= Collected material =
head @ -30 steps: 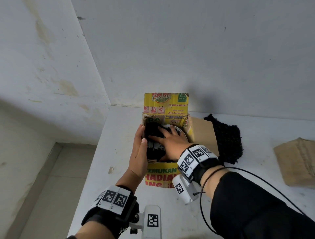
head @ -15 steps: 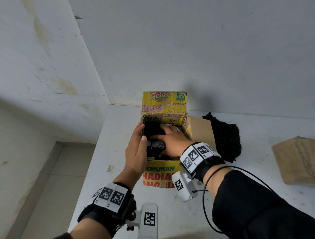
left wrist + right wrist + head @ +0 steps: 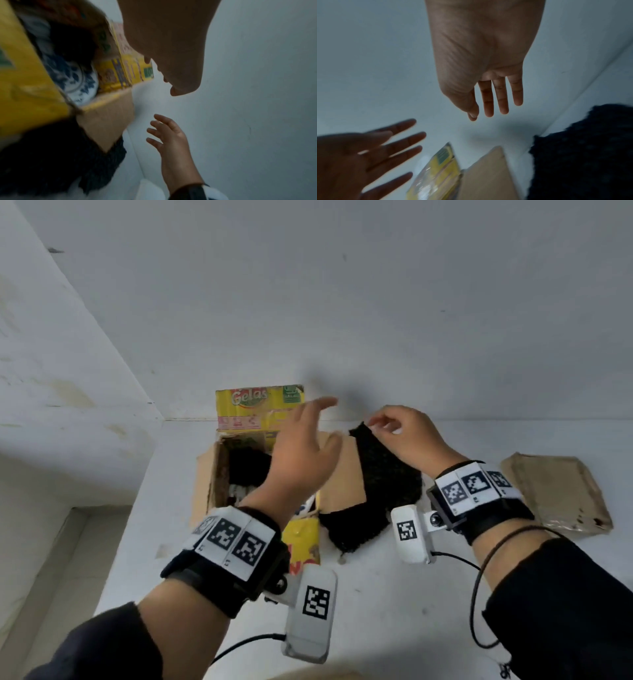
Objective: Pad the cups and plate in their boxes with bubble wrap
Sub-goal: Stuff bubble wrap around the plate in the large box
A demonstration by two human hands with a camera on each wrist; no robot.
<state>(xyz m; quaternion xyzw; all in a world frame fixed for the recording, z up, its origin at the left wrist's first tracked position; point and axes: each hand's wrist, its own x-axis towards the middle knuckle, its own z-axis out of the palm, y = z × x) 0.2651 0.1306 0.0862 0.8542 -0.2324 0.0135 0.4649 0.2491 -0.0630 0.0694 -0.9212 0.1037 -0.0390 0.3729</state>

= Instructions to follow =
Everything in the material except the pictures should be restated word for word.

= Output of the task =
head @ -30 steps: 
head @ -15 steps: 
left wrist + right wrist + head @ +0 steps: 
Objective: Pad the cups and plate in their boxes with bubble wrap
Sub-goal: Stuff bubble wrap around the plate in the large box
A demonstration by two human hands with a camera on each wrist; no robot.
<state>(xyz m; quaternion xyzw; all in a world frame fixed for the recording, z up, its origin at the left wrist's first tracked position; point and axes: each hand's wrist, its own x-axis towards the middle knuckle, its own z-axis out of the palm, y = z × x) 0.2651 0.1306 0.0862 0.8542 -0.2324 0.0135 0.4649 0.2491 -0.0630 0.0694 -0.9212 0.1037 -0.0390 0.3729</state>

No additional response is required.